While making this, most of the time I roughly eyeball the measurements, so having a see-through jar is a must. Just taste and tweak along the way…
Combine all ingredients in a jar and shake it! Dancing around while shaking it will add some fun making this ;).
*****You can increase the health benefits you receive from garlic by letting it sit after you’ve chopped it or crushed it. If you give your chopped/crushed garlic time to sit before changing its temperature (through cooking) or its pH (through the addition of acidic food like lemon juice), it will give the alliinase enzymes in garlic an opportunity to work on behalf of your health. For example, research has shown that microwaving or boiling garlic in uncrushed, whole clove form will deactivate its enzymes, preventing these enzymes from working. For this reason, we recommend that you chop or crush the garlic cloves prior to heating. According to research on garlic preparation methods, it only takes 60 seconds of microwaving whole cloves to lessen some of garlic’s health benefits. By contrast, many of garlic’s health benefits (including its anti-cancer properties) are preserved if the whole cloves are crushed and allowed to sit for 10 minutes prior to cooking [source].
Getting over my “spaghetti phobia”
Since I was a teenager I have always avoided eating spaghetti. The older I got and the more knowledge I gained on healthy nutrition, spaghetti has always been on the no-go list. They have always sparked a “constipated image” in my mind, due to the lack of fibres and veggies. I know, sounds gross haha, but I can’t help it.
Lately I found myself strolling down the spaghetti aisle. Getting more curious the longer I stand there. Back in the days, you only had two kinds of spaghetti to choose from, wholewheat durum or the processed one.

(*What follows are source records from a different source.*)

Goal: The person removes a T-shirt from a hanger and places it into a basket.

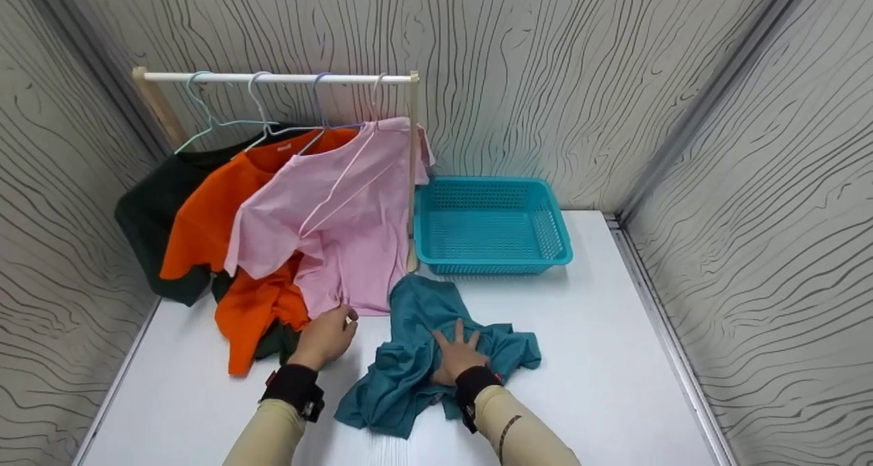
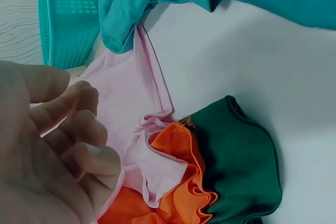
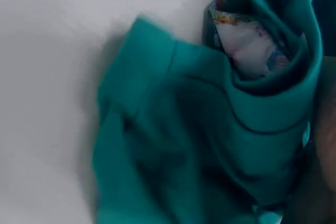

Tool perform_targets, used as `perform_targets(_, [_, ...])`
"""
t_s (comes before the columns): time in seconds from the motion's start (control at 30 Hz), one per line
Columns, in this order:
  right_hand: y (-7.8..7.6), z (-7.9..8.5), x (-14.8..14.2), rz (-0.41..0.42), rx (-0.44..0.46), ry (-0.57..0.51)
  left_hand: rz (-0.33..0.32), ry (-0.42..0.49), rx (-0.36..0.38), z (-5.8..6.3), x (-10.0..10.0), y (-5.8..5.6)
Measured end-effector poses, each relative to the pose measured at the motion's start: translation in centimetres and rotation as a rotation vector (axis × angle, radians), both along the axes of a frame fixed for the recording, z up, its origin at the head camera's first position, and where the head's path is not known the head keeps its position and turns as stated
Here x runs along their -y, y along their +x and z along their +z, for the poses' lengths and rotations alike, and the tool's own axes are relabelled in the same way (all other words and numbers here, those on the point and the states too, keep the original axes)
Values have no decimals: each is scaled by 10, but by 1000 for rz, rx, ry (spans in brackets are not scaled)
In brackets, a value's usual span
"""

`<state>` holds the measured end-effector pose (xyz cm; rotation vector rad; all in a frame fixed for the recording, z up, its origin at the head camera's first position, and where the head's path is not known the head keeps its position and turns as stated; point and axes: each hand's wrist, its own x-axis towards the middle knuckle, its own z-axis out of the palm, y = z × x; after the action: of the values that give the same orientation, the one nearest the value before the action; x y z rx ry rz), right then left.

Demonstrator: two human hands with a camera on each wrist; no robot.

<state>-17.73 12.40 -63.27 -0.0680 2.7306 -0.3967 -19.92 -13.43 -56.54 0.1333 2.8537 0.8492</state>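
Observation:
A crumpled teal shirt (image 1: 412,326) lies on the white table. My right hand (image 1: 461,357) rests on it with fingers spread. Up close in the right wrist view, folds of the teal fabric (image 3: 152,124) show, with a patterned white print (image 3: 252,45) inside one fold. My left hand (image 1: 326,336) is beside the hem of a hanging pink shirt (image 1: 361,213). In the left wrist view the left hand's fingers (image 2: 89,129) are loosely bent, with nothing between them, over the pink cloth (image 2: 121,87). A pink hanger (image 1: 339,179) tilts across the pink shirt's front.
A rack with a white rail (image 1: 293,78) stands at the back left. Orange (image 1: 204,210) and dark green shirts (image 1: 153,213) hang there beside the pink one, their lower parts reaching the table. Right of the rack sits a teal basket (image 1: 491,268). Patterned walls (image 1: 545,56) enclose the table.

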Motion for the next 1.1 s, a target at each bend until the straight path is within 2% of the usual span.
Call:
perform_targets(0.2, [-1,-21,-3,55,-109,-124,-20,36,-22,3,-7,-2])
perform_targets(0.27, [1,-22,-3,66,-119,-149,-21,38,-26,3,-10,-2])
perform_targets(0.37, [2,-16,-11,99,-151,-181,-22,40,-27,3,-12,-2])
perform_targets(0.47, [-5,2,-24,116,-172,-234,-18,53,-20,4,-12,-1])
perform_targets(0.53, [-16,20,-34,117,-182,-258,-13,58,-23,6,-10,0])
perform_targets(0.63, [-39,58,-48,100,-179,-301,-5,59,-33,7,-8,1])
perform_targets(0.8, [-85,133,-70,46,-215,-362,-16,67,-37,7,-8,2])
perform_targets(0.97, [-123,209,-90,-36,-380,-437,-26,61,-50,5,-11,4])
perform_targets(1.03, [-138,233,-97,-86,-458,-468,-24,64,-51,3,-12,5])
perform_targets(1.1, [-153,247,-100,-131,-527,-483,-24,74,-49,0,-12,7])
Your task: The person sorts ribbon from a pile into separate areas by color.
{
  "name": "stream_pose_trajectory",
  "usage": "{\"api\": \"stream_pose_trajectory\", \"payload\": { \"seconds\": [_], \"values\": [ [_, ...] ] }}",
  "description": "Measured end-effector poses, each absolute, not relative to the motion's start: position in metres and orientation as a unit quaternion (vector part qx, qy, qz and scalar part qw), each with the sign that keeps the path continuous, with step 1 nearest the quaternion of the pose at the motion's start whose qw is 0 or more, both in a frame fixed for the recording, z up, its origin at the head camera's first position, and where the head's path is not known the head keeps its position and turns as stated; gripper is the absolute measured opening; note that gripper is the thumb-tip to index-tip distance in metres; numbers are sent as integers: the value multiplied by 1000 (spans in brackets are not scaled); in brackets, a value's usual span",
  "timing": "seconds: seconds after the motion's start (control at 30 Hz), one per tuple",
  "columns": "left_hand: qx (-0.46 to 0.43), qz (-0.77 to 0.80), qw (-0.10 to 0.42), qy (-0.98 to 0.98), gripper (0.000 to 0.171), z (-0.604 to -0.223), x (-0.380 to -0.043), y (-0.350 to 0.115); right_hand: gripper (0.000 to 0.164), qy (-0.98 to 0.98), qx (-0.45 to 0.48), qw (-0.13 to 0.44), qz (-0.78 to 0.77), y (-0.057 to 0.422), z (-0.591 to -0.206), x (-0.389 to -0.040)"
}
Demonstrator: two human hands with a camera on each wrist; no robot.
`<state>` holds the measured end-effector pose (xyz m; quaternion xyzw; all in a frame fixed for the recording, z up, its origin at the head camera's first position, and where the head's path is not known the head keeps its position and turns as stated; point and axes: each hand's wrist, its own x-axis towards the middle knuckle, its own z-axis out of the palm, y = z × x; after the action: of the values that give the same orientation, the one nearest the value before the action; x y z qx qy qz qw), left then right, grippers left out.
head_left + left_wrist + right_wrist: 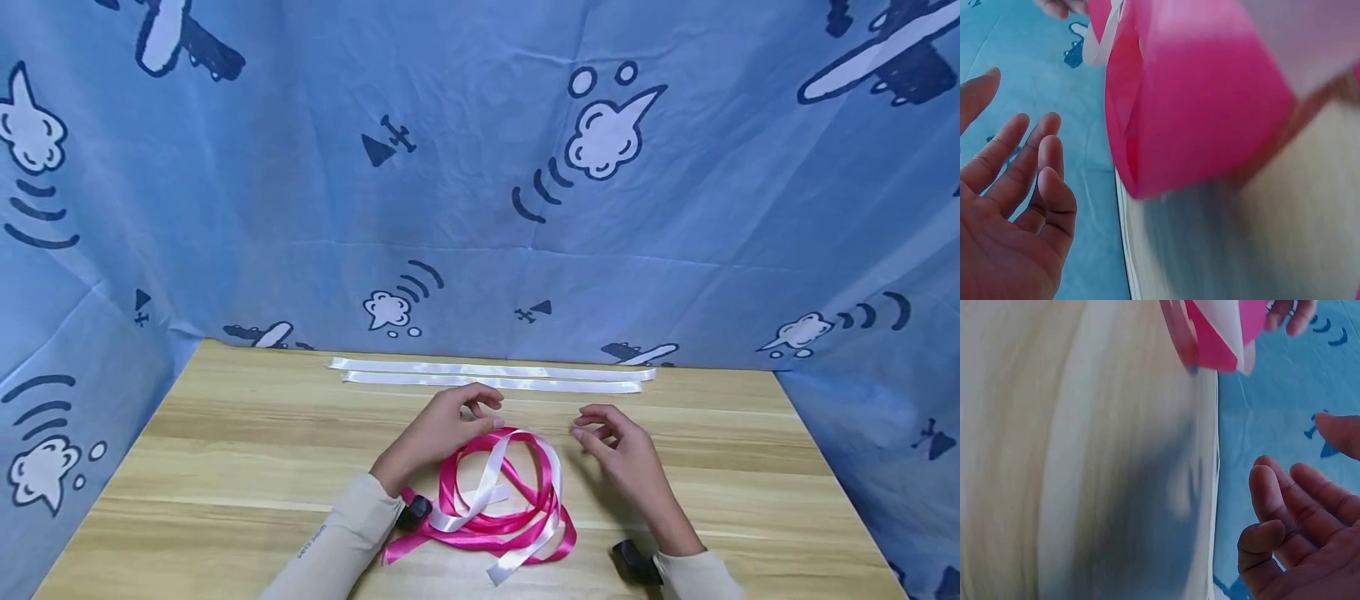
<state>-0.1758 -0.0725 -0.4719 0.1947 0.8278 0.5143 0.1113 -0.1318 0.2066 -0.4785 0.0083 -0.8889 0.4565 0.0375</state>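
A loose coil of pink ribbon [542, 492] lies on the table, with white ribbon [491, 471] looped through it and its tail pointing toward the near edge. My left hand [450, 427] hovers at the coil's upper left, fingers loosely bent and holding nothing; in the head view its thumb overlaps the coil's edge, and I cannot tell if it touches. To the right of the coil, my right hand [624, 454] is apart from it, with relaxed fingers and nothing in them. The left wrist view shows the pink ribbon [1204, 106] close beside the left palm.
Two white ribbon strips [487, 377] lie side by side along the back of the wooden table [225, 467]. Blue printed cloth [465, 192] hangs behind the table and down both sides. A black wrist camera [636, 562] is on the right wrist.
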Motion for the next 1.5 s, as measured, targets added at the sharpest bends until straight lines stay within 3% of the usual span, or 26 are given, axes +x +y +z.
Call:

Nowadays you can get healthier grain options like buckwheat, quinoa and kamut. I was intrigued and wondered how they would taste. I purchased kamut- known for its superior nutritive value, this whole grain contains more protein, fat and selenium, an antioxidant mineral, than common durum wheat.
I can’t deny that it tasted as good as it looked, but I realised that after years of having it on the no-go list, it’s not something which I’ll have on a regular base. I’m not a carby kind of person.
It’s nice to experiment though, changing your routine in the kitchen will help to keep the liveliness and spunk in the kitchen :).